* [Requirement] Repeat the lines of the data exactly, from the first one through the one that contains "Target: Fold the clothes".

* [Data records]
########################################

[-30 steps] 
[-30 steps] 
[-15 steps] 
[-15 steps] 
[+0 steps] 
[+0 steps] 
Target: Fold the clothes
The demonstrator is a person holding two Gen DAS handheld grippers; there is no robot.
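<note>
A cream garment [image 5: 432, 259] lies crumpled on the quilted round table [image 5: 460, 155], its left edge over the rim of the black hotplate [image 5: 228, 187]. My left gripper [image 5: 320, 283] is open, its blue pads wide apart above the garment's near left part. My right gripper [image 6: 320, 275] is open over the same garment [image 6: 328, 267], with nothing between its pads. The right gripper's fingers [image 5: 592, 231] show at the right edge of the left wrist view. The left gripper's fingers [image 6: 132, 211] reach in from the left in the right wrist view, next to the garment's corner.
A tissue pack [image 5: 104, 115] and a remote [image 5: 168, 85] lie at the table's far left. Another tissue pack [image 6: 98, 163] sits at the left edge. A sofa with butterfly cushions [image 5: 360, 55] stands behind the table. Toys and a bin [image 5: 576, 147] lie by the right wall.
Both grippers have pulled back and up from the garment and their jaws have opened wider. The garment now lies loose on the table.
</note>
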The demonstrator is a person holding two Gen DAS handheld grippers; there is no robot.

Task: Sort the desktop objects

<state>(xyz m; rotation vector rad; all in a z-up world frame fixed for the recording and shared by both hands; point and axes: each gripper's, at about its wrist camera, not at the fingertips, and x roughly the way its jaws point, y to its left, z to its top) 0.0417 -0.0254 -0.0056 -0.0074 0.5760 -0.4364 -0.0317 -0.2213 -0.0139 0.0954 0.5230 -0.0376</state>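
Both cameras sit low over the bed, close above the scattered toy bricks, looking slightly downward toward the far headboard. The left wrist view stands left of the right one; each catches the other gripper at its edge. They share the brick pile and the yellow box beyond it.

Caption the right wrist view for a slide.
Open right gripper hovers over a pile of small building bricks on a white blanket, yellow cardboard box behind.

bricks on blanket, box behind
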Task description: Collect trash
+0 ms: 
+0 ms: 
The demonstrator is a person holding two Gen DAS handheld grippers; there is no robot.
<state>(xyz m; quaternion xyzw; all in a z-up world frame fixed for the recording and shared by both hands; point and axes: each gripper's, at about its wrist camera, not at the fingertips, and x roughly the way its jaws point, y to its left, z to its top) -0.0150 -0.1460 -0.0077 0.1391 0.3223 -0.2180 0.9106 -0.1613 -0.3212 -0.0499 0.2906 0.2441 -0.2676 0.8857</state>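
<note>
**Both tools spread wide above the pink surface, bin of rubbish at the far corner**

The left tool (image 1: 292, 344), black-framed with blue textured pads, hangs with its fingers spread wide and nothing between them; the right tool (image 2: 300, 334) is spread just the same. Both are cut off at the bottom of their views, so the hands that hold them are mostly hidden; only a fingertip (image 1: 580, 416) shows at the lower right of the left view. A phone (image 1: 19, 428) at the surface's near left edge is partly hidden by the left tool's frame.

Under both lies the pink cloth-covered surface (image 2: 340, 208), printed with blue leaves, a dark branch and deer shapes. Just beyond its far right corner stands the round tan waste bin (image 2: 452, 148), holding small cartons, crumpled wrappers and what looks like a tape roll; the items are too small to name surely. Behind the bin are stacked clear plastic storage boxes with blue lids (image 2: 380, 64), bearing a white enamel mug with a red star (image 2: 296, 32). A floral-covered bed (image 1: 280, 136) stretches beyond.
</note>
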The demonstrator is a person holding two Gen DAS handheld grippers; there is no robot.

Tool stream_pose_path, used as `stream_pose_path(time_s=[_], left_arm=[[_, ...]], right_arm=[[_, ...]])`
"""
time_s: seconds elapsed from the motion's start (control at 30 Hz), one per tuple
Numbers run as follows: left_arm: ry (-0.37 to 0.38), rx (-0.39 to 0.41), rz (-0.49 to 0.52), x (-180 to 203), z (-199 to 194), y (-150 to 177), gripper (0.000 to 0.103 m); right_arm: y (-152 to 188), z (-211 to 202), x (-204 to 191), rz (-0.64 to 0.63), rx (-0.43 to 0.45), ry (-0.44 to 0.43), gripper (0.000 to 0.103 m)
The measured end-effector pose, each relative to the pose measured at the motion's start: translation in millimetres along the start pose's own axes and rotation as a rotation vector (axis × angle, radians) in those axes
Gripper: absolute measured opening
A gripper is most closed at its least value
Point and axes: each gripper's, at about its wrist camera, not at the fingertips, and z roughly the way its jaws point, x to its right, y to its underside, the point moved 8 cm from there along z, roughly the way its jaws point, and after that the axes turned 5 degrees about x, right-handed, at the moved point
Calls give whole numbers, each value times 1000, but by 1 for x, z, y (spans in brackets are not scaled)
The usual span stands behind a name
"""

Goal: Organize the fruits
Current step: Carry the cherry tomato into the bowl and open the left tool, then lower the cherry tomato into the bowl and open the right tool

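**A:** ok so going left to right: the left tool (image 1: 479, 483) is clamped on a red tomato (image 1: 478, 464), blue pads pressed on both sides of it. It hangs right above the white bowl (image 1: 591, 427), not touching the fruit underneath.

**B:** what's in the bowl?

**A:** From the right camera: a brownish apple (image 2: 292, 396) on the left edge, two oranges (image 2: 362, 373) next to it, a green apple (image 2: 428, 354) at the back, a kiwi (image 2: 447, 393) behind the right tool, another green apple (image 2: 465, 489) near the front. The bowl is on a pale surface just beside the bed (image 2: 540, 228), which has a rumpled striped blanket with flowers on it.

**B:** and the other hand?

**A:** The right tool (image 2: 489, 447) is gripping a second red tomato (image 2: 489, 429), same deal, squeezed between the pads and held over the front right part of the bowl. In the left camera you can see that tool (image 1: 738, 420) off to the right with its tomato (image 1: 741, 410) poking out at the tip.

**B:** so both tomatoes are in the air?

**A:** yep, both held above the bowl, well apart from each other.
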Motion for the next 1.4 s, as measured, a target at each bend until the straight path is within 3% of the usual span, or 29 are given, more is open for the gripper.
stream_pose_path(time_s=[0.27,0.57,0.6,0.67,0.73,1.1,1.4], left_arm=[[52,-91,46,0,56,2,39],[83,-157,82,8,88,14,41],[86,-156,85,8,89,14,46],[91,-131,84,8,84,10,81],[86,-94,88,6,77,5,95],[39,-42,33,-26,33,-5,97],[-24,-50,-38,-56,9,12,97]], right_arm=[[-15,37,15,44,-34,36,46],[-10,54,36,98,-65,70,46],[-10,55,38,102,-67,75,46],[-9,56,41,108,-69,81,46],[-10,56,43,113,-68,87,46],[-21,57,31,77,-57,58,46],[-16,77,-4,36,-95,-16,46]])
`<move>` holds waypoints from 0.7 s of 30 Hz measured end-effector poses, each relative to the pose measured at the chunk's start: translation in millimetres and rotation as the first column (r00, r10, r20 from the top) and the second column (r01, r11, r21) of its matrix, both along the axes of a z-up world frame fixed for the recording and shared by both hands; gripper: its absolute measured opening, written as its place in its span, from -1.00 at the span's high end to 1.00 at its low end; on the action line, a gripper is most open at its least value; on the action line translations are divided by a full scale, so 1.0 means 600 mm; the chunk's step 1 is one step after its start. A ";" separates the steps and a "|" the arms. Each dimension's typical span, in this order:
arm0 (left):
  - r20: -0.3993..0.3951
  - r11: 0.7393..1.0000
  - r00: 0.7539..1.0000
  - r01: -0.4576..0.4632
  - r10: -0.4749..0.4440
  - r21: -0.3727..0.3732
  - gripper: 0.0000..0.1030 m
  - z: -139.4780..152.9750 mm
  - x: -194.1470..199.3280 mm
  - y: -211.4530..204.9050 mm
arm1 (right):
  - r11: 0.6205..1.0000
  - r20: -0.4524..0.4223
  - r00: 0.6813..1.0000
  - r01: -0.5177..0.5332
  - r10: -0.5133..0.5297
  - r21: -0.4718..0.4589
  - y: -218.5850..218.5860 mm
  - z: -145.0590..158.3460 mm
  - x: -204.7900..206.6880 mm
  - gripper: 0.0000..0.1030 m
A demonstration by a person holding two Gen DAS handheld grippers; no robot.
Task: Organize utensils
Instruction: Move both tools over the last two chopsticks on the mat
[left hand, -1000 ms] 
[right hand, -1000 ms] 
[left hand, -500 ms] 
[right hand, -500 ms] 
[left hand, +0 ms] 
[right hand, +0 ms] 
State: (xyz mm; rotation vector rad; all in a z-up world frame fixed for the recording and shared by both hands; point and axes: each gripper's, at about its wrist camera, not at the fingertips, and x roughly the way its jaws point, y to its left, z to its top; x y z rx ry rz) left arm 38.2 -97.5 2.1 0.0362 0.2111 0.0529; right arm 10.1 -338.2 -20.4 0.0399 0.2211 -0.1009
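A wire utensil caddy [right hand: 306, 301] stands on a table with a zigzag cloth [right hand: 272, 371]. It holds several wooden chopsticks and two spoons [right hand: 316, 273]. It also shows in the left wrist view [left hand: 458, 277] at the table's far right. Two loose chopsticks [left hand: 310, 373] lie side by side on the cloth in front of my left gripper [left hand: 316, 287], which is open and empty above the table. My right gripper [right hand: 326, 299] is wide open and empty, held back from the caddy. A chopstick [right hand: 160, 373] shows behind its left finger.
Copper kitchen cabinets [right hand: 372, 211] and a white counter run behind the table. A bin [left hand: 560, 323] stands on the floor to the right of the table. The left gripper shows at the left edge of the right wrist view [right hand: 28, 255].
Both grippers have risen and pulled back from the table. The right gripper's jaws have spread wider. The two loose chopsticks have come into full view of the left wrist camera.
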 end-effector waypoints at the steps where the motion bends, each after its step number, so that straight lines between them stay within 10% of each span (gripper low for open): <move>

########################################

* [Task output]
[-30 steps] 
[-30 steps] 
[-15 steps] 
[-15 steps] 
[+0 steps] 
[+0 steps] 
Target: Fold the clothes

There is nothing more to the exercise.